(What is expected) Among the lines of data below, reproduce only those from the one with "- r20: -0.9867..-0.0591" through the one with "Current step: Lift", exactly as they stand, both ends included.

━━━ Data to process

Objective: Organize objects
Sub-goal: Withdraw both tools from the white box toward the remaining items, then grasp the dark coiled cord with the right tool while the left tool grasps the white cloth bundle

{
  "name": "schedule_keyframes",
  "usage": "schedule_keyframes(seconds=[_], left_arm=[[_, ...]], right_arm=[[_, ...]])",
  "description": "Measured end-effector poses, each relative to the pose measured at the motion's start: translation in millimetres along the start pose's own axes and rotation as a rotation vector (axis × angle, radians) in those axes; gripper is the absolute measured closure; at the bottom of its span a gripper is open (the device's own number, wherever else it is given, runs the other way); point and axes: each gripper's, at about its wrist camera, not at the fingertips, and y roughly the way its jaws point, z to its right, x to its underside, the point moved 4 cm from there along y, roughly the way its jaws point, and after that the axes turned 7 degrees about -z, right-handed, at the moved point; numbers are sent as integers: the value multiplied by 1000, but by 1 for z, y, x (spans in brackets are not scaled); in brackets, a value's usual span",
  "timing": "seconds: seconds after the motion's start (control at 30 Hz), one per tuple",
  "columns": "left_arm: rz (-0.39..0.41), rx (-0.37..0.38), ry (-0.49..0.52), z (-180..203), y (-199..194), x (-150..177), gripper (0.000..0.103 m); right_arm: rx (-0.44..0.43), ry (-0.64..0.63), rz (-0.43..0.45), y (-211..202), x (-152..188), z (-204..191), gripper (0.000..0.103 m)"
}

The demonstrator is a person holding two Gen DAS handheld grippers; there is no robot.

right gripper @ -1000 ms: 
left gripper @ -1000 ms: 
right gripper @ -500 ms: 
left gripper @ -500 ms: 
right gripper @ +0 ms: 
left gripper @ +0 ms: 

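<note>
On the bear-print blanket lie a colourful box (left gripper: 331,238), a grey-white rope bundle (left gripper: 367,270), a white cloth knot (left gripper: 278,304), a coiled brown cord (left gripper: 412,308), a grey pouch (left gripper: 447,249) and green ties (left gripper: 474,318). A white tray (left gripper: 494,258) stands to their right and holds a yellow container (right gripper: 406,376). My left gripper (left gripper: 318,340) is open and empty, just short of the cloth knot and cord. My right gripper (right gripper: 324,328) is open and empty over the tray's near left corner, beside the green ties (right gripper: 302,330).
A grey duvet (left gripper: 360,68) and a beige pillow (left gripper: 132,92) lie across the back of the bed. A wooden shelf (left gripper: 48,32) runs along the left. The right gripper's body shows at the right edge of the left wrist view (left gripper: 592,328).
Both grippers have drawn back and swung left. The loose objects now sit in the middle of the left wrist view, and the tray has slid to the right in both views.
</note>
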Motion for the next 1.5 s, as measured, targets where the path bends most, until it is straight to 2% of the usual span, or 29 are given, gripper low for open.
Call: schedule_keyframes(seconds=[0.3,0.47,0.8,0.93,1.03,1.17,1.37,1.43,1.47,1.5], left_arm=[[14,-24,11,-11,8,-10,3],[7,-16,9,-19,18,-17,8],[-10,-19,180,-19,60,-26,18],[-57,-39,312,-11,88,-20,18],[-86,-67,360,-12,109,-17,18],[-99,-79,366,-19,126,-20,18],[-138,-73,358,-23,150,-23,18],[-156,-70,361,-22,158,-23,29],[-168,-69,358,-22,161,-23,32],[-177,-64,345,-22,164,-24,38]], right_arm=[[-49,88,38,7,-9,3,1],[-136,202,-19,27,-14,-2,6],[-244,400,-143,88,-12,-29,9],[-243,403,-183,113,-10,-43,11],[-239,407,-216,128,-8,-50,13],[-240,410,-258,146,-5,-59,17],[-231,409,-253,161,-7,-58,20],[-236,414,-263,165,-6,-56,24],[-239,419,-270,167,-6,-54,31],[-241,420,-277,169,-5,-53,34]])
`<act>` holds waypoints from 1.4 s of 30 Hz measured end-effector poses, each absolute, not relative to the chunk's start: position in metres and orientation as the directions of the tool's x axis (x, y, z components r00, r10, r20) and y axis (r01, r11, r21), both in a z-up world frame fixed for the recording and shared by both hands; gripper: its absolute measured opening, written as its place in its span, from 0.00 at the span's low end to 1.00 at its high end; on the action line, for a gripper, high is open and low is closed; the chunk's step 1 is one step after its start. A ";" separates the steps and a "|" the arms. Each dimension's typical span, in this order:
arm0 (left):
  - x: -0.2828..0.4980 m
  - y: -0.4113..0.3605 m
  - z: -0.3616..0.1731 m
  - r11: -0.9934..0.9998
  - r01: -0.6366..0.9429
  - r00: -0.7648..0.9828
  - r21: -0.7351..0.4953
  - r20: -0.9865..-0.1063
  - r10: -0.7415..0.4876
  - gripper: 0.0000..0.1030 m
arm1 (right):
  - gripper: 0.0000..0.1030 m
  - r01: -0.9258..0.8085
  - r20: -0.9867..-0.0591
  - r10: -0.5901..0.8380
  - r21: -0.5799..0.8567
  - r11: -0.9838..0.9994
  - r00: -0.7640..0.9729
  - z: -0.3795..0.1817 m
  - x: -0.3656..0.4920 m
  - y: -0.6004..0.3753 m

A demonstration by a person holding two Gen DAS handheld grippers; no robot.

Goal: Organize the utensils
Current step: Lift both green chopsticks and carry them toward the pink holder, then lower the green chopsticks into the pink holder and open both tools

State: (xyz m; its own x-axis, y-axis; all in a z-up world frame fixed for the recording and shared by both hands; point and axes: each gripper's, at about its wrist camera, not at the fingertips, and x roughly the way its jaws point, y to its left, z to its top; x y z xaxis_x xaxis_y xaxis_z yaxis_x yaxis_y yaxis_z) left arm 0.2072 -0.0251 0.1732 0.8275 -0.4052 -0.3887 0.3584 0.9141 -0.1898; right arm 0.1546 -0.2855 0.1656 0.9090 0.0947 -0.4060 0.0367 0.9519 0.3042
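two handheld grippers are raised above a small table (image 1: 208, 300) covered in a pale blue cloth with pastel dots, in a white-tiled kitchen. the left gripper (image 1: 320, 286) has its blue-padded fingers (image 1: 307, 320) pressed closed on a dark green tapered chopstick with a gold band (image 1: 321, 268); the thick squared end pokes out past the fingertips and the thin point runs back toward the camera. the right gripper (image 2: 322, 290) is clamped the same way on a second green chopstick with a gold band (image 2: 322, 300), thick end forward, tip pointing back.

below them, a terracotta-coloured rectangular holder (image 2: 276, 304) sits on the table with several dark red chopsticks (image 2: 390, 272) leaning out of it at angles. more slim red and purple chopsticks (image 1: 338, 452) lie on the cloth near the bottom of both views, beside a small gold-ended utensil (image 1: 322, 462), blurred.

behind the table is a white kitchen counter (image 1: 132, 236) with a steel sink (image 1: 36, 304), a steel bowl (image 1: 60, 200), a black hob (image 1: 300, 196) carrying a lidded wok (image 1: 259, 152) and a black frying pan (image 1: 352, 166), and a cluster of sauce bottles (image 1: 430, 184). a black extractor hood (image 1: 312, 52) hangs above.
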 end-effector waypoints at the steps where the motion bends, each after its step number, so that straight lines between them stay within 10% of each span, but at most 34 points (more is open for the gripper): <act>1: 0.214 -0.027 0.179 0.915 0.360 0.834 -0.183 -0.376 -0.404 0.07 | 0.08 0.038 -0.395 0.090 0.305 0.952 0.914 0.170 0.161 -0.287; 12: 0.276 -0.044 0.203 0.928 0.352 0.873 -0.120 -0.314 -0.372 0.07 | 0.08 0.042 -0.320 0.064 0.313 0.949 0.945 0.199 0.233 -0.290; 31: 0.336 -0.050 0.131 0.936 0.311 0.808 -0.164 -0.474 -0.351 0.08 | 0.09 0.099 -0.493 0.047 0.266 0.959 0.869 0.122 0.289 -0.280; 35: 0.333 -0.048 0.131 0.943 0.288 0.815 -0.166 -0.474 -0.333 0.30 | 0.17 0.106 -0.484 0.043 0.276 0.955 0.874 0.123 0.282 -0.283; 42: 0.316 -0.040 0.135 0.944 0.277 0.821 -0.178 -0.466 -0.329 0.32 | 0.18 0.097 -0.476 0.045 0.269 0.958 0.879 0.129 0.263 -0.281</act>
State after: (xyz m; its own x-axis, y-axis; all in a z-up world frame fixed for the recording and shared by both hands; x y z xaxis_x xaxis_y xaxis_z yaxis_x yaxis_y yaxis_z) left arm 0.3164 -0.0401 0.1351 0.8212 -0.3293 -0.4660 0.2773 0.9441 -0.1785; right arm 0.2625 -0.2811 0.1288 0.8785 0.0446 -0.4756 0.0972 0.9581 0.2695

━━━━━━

(Answer to the exercise)
  - r20: -0.9867..-0.0591
  - r10: -0.5901..0.8380
  - r21: -0.5799..0.8567
  - r11: -0.9838..0.9994
  - r00: -0.7640..0.9729
  - z: -0.3795..0.1817 m
  - x: -0.3656..0.4920 m
  - y: -0.6004..0.3753 m

A demonstration by a person holding two Gen DAS handheld grippers; no robot.

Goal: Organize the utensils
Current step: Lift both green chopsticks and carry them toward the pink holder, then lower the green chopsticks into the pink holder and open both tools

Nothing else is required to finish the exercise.